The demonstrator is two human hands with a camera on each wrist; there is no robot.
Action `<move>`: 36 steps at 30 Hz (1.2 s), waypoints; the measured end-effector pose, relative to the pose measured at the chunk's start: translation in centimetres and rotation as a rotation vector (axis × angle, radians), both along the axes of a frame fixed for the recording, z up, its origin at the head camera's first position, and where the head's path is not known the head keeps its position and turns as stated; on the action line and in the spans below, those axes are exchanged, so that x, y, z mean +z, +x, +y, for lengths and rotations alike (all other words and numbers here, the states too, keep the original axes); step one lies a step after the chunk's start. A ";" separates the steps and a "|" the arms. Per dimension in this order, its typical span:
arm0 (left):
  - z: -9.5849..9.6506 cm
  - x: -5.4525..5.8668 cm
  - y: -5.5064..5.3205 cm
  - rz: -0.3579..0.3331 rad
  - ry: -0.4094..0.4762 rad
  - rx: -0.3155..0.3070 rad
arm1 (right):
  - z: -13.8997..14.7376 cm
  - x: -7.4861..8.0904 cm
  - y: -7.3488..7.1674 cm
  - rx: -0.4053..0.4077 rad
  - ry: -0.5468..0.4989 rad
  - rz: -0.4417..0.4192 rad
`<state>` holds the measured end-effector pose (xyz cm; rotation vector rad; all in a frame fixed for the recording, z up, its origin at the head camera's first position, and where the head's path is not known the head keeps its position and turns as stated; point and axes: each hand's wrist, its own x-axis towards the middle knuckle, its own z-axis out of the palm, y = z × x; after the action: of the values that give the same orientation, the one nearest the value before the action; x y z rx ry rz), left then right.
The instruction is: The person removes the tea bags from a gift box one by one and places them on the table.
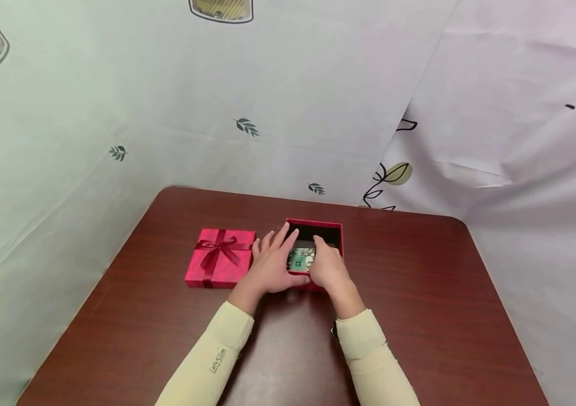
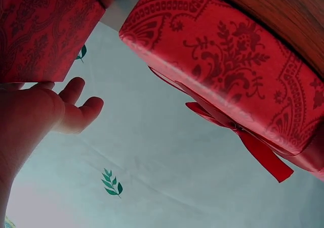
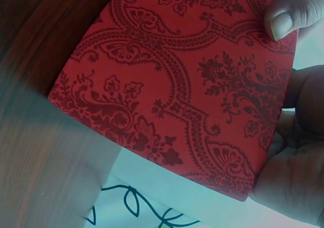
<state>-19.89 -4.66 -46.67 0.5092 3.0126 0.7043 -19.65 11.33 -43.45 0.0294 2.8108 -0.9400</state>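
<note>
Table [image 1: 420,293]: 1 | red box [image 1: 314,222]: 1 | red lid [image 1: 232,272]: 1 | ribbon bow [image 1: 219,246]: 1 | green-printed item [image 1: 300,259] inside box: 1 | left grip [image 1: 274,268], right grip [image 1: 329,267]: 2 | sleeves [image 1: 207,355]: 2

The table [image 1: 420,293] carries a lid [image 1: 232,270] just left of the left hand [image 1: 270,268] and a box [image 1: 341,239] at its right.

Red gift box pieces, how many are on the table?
2: the ribboned lid, to the left, and the open box, beside it to the right. The left hand and right hand hide parts of the box.
</note>
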 end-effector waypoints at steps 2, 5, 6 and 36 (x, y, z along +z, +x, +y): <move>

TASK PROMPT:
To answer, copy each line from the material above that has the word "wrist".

RESPONSE TO THIS EXERCISE:
The demonstrator is two human hands with a camera on each wrist; there is no robot.
`<state>` holds the measured end-effector pose (xyz cm; rotation vector rad; all in a frame fixed for the recording, z up, its origin at the head camera's first position, and where the head's path is not known the head keeps its position and turns as stated; point and axes: each hand's wrist, its own x-axis towards the middle knuckle, its own z-axis out of the palm, y = z × x; after the action: of the values that give the same orientation, the one nearest the value before the action; x y z rx ry rz), left then right.

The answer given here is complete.